● Exercise directions
Start at the line below containing "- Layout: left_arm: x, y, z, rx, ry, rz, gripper" and stop at the line containing "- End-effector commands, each". Repeat every line of that stretch exactly, and nothing outside it.
** Recorded data follows **
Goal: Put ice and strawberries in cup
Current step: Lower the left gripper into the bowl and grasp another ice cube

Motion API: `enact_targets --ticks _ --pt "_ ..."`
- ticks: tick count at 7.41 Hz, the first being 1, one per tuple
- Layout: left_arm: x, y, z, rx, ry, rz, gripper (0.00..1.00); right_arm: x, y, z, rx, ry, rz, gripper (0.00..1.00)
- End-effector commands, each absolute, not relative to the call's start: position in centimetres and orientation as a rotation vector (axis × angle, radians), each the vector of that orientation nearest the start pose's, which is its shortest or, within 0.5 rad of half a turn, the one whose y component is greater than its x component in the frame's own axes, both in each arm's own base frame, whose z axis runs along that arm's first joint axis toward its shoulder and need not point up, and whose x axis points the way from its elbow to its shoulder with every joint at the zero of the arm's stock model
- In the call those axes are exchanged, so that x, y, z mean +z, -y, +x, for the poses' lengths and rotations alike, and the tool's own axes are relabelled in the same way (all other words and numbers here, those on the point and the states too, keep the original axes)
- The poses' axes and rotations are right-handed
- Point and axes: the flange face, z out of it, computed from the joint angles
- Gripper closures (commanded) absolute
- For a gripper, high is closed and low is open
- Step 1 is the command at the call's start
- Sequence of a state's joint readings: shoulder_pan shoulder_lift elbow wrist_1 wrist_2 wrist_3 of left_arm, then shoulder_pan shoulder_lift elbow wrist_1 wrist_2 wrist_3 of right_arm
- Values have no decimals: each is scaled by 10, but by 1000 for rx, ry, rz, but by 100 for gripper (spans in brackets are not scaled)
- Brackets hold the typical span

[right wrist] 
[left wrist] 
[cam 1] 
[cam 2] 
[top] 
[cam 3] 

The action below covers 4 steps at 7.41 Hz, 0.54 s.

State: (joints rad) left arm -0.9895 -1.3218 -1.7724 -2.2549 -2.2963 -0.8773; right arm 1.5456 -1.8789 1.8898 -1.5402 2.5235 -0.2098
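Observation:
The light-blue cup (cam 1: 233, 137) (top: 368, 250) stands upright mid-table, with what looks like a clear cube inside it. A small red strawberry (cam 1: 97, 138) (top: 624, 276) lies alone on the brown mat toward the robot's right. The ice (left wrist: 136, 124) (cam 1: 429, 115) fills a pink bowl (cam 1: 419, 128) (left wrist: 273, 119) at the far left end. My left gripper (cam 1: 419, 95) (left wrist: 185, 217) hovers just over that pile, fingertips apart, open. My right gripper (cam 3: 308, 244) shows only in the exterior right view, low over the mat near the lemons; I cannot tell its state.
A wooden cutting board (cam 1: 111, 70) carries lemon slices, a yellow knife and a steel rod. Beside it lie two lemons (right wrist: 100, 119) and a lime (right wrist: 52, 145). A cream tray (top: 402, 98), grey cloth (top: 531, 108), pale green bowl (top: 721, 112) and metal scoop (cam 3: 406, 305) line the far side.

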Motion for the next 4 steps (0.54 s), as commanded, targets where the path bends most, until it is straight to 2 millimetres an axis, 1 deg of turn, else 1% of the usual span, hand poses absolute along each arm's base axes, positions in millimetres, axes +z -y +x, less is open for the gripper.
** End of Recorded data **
● Reply
- Layout: left_arm: x, y, z, rx, ry, rz, gripper (0.00..1.00); right_arm: x, y, z, rx, ry, rz, gripper (0.00..1.00)
- End-effector commands, each absolute, not relative to the call's start: position in centimetres and orientation as a rotation vector (axis × angle, radians), each the vector of that orientation nearest the start pose's, which is its shortest or, within 0.5 rad of half a turn, the one whose y component is greater than its x component in the frame's own axes, both in each arm's own base frame, whose z axis runs along that arm's first joint axis toward its shoulder and need not point up, and whose x axis points the way from its elbow to its shoulder with every joint at the zero of the arm's stock model

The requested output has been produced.